* _THE TASK_
Render every line of the data exactly as written, and leave out the pictures.

* _COLLECTED DATA_
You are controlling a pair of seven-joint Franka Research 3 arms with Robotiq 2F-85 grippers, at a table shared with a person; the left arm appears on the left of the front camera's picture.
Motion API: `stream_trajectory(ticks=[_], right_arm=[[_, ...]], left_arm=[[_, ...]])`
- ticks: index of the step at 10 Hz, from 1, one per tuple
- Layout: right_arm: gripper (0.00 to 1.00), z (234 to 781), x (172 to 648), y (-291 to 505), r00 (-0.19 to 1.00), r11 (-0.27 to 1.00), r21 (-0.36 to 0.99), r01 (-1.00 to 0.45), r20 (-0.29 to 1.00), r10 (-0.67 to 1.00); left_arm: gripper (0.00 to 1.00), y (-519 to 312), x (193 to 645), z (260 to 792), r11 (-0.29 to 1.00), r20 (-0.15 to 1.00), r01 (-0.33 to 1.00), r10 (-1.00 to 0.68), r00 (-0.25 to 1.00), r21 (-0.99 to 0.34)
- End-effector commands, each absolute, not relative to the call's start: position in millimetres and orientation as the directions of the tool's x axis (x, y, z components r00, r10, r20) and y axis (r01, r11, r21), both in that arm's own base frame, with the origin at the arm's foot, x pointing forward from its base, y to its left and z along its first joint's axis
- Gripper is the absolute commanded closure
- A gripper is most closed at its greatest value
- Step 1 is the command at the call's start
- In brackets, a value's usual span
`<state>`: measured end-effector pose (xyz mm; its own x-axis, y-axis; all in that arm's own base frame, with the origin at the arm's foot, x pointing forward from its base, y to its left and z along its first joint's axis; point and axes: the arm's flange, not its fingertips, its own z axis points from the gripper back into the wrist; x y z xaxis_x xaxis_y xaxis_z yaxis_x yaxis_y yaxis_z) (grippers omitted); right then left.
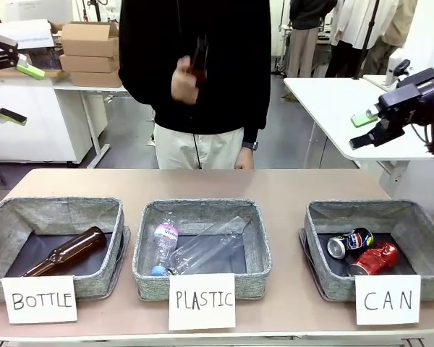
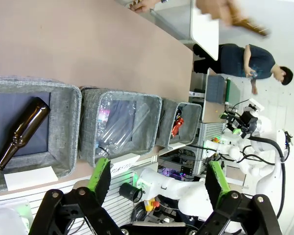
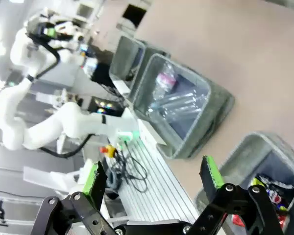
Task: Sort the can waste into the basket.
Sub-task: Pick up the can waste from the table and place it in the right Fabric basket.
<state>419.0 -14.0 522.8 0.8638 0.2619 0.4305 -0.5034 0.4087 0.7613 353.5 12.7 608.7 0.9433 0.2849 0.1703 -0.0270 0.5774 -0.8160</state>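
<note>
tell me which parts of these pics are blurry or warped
Front view: sharp on the baskets, but the person's raised hand is motion-blurred. Left wrist view: wide-angle, rolled sideways, blur at the top right. Right wrist view: soft throughout, tilted, the red can smeared.

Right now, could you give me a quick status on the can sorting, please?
Left gripper open, right gripper open, both empty. Red can and blue can lie in the CAN basket. Nothing in the way.

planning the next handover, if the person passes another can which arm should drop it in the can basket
Right, probably: the right gripper hangs open on the side of the CAN basket; the left gripper is across the table, beyond the BOTTLE basket.
</note>
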Motion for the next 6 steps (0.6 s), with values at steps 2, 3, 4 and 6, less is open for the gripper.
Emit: stream_trajectory(ticks=[2, 3, 4, 6], right_arm=[[0.00, 537.0, 398.6, -11.1, 0.835, 0.470, 0.690, -0.550, 0.436, 0.336], [0.00, 537.0, 398.6, -11.1, 0.835, 0.470, 0.690, -0.550, 0.436, 0.336], [0.00, 537.0, 398.6, -11.1, 0.835, 0.470, 0.690, -0.550, 0.436, 0.336], [0.00, 537.0, 398.6, -11.1, 0.835, 0.470, 0.690, -0.550, 0.436, 0.336]], left_arm=[[0.00, 14.4, 352.3, 609.9, 0.583, 0.166, -0.032, 0.283, 0.945, -0.812], [0.00, 14.4, 352.3, 609.9, 0.583, 0.166, -0.032, 0.283, 0.945, -0.812], [0.00, 14.4, 352.3, 609.9, 0.583, 0.166, -0.032, 0.283, 0.945, -0.812], [0.00, 14.4, 352.3, 609.9, 0.583, 0.166, -0.032, 0.283, 0.945, -0.812]])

* _OUTPUT_
You are controlling a pair of seven-joint Franka Research 3 arms with Robotiq 2F-85 grippers, at a table shared with a person; the left arm appears on the left of the front camera's picture.
Motion API: `stream_trajectory(ticks=[_], right_arm=[[_, ...]], left_arm=[[_, ...]])`
- ticks: index of the step at 10 Hz, from 1, one per tuple
- Layout: right_arm: gripper (0.00 to 1.00), z (234 to 781), x (172 to 648), y (-291 to 505), r00 (-0.19 to 1.00), r11 (-0.27 to 1.00), r21 (-0.36 to 0.99), r01 (-1.00 to 0.45), r20 (-0.29 to 1.00), r10 (-0.67 to 1.00); left_arm: gripper (0.00 to 1.00), y (-519 to 312), x (193 to 645), z (260 to 792), r11 (-0.29 to 1.00), r20 (-0.15 to 1.00), r01 (-0.33 to 1.00), r10 (-1.00 to 0.68), r00 (-0.25 to 1.00), r21 (-0.99 to 0.34)
- End-effector commands, each absolute, not relative to the call's start: position in millimetres and orientation as the directions of the tool's x axis (x, y, z components r00, r10, r20) and y axis (r01, r11, r21), both in that arm's own base frame, with the origin at the arm's foot, x pointing forward from its base, y to its left and z along its first joint's axis
- Gripper is the absolute commanded closure
- A gripper is most closed at its greatest value
- Step 1 is the command at the call's start
- In brackets, a value's usual span
`<state>`: measured end-effector pose (xyz mm; its own x-axis, y-axis; all in that arm's own base frame, with the origin at the arm's foot, x pointing forward from its base, y to its left and z along its first joint's axis; point and axes: the arm's flange, not its fingertips, its own z axis points from the gripper back into the wrist; x y z xaxis_x xaxis_y xaxis_z yaxis_x yaxis_y yaxis_z) (grippers omitted); right then left.
Task: Sort the can waste into the basket.
Sub-task: Pick up the can waste from the table and place it in the right Fabric basket.
<state>419.0 -14.0 522.8 0.8638 0.2619 0.4305 -0.5034 0.4087 0.7613 353.5 12.7 608.7 0.9433 0.2849 0.1703 -0.0270 0.5774 -0.8160</state>
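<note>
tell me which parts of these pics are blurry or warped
Front view: sharp on the baskets, but the person's raised hand is motion-blurred. Left wrist view: wide-angle, rolled sideways, blur at the top right. Right wrist view: soft throughout, tilted, the red can smeared.

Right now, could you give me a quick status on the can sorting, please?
Left gripper open, right gripper open, both empty. Red can and blue can lie in the CAN basket. Nothing in the way.

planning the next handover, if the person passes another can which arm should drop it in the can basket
Right, probably: the right gripper hangs open on the side of the CAN basket; the left gripper is across the table, beyond the BOTTLE basket.
</note>
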Motion for the next 6 steps (0.6 s), with values at steps 2, 3, 4 and 6, less is open for the gripper.
Emit: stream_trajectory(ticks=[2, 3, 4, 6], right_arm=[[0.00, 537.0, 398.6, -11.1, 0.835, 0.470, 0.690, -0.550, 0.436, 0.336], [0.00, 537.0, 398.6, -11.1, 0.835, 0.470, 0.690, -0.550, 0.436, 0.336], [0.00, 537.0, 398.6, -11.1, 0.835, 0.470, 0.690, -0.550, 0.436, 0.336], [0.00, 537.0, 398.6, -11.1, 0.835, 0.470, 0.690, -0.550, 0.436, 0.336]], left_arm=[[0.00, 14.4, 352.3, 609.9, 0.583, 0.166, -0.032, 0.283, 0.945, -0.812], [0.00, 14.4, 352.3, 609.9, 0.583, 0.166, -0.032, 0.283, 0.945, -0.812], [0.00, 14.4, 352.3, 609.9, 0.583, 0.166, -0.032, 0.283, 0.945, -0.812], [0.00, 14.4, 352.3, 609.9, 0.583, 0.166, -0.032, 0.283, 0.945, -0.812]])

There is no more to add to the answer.